=== Problem ===
Under this line is a listing; return exactly the lines starting at the one with "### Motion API" and running down to the one with "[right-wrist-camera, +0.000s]", and leave out its pictures.

=== Data for this task ===
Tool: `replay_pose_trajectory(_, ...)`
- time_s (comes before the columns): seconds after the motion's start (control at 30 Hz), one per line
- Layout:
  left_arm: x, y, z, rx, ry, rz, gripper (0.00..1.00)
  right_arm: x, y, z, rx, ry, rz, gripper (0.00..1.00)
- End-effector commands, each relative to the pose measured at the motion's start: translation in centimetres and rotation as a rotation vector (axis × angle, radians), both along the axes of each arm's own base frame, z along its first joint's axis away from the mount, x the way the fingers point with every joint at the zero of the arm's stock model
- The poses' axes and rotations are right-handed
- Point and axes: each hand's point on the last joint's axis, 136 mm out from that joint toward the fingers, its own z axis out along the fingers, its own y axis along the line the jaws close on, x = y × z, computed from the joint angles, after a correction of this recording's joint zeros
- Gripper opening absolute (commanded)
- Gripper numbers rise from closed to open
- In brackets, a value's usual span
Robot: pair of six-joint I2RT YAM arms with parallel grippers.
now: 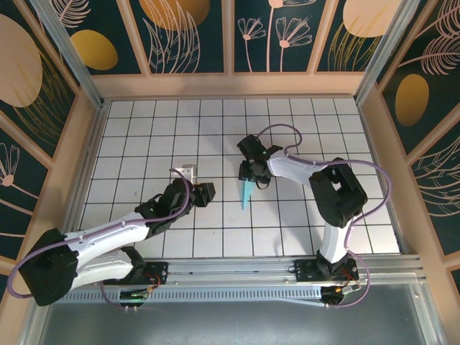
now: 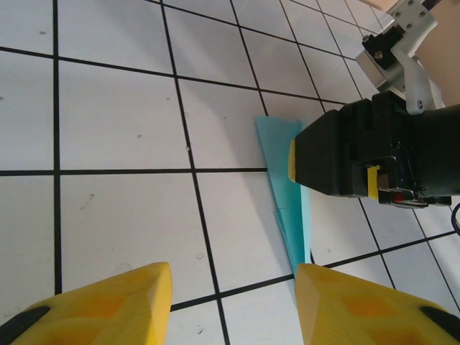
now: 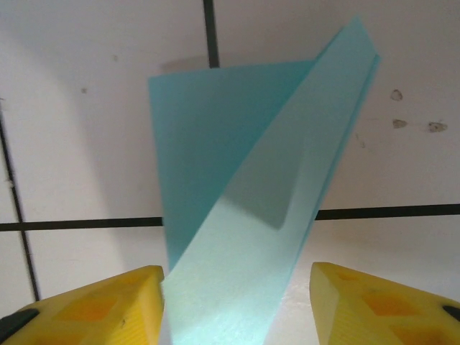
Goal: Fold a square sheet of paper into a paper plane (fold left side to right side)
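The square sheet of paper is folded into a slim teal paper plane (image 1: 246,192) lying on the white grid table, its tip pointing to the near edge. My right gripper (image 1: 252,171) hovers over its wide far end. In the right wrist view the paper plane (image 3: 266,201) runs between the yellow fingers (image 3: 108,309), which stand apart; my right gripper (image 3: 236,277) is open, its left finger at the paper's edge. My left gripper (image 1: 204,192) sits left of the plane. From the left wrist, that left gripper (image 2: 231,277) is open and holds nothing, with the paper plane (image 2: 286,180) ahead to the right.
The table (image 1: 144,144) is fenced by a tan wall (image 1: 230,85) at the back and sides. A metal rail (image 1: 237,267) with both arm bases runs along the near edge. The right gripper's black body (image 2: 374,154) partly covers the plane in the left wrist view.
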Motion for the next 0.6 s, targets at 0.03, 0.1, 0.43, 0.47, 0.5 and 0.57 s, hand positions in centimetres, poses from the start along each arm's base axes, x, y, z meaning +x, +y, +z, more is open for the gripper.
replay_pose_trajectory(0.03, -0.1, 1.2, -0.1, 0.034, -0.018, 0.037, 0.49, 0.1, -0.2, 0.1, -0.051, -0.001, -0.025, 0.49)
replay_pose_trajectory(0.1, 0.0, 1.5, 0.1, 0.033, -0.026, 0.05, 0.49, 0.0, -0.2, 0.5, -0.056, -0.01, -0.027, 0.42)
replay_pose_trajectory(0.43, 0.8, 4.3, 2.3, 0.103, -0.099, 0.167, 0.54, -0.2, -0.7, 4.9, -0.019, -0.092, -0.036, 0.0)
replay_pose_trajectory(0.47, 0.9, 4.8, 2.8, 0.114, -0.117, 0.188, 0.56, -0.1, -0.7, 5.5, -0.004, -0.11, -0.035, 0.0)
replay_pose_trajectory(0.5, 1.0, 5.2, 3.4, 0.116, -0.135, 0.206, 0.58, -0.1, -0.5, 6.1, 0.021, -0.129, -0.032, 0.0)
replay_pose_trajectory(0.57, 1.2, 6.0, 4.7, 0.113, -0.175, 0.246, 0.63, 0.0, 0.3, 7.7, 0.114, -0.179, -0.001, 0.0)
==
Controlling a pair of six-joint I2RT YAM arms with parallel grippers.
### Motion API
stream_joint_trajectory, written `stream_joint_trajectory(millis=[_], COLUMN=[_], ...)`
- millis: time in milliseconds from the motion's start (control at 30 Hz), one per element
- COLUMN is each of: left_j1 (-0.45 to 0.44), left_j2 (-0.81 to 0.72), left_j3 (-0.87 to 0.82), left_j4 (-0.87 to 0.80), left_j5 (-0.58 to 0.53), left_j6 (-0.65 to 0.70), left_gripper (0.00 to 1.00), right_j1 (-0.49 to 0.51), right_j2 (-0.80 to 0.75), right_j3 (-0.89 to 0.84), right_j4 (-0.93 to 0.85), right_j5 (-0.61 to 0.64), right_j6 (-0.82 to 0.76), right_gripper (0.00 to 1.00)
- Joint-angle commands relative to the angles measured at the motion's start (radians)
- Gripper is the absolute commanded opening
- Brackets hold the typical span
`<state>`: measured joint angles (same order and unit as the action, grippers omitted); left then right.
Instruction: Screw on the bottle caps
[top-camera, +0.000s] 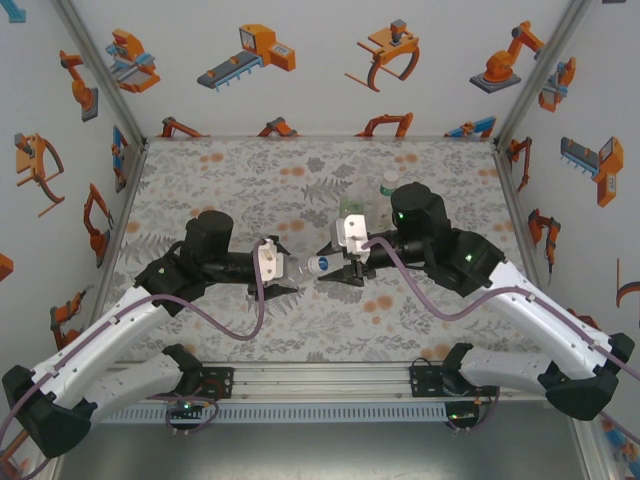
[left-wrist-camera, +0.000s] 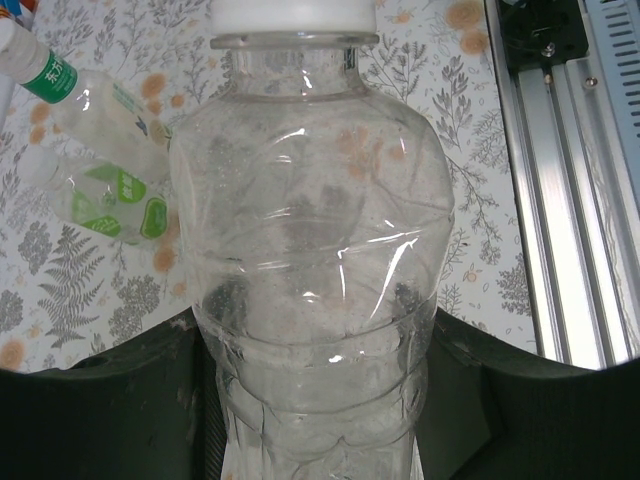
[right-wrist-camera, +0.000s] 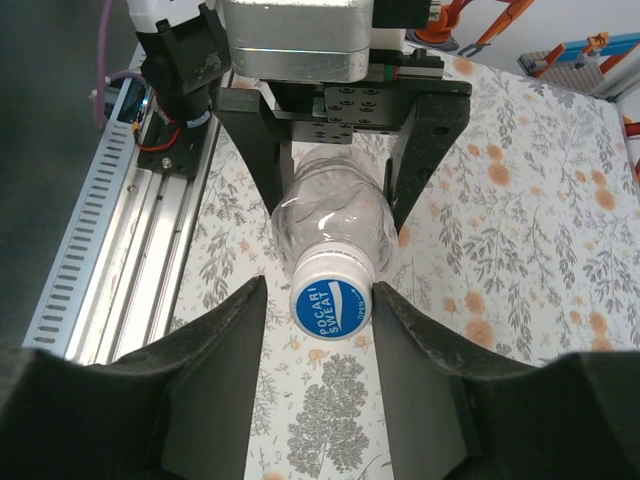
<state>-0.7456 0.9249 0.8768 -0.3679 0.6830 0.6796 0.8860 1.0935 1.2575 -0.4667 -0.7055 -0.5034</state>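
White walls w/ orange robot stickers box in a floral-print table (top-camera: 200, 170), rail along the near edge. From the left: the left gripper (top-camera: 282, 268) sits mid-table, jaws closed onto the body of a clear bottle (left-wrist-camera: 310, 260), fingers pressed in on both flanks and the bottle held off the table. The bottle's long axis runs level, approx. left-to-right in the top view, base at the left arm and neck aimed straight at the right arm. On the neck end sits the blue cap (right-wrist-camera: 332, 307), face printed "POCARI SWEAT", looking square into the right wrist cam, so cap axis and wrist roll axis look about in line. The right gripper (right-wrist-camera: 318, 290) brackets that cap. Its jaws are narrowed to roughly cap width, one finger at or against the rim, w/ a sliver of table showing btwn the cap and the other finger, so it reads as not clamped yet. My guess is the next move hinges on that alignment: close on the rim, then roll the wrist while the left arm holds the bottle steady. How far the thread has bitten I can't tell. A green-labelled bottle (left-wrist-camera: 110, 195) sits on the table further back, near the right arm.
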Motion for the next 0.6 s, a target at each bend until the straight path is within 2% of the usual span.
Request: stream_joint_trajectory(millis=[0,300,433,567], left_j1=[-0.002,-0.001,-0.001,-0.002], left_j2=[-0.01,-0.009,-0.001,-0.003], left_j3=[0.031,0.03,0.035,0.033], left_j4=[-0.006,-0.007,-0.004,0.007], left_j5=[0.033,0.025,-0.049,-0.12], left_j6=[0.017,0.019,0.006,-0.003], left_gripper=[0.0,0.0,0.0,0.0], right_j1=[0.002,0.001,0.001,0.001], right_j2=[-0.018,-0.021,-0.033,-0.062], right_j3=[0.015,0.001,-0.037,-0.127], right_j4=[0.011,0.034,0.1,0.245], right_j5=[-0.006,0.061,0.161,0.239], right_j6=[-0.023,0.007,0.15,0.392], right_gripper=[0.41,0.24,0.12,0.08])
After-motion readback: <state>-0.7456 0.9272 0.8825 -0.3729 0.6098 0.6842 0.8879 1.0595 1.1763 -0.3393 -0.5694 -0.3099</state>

=== Response to the task ===
### Motion API
stream_joint_trajectory, written `stream_joint_trajectory(millis=[_], COLUMN=[_], ...)`
- millis: time in milliseconds from the motion's start (control at 30 Hz), one per element
- COLUMN is each of: left_j1 (-0.45 to 0.44), left_j2 (-0.81 to 0.72), left_j3 (-0.87 to 0.82), left_j4 (-0.87 to 0.80), left_j5 (-0.58 to 0.53), left_j6 (-0.65 to 0.70), left_gripper (0.00 to 1.00), right_j1 (-0.49 to 0.51), right_j2 (-0.80 to 0.75), right_j3 (-0.89 to 0.84), right_j4 (-0.93 to 0.85), right_j5 (-0.61 to 0.64), right_j6 (-0.82 to 0.76), right_gripper (0.00 to 1.00)
- Joint-angle commands relative to the angles measured at the motion's start (radians)
- Gripper is the absolute commanded opening
- Brackets hold the typical span
`<state>`: measured joint angles (same order and unit as the action, grippers omitted); left then right.
Instruction: Screw on the bottle caps
[top-camera, +0.000s] 
[left-wrist-camera, +0.000s] 
[right-wrist-camera, +0.000s] 

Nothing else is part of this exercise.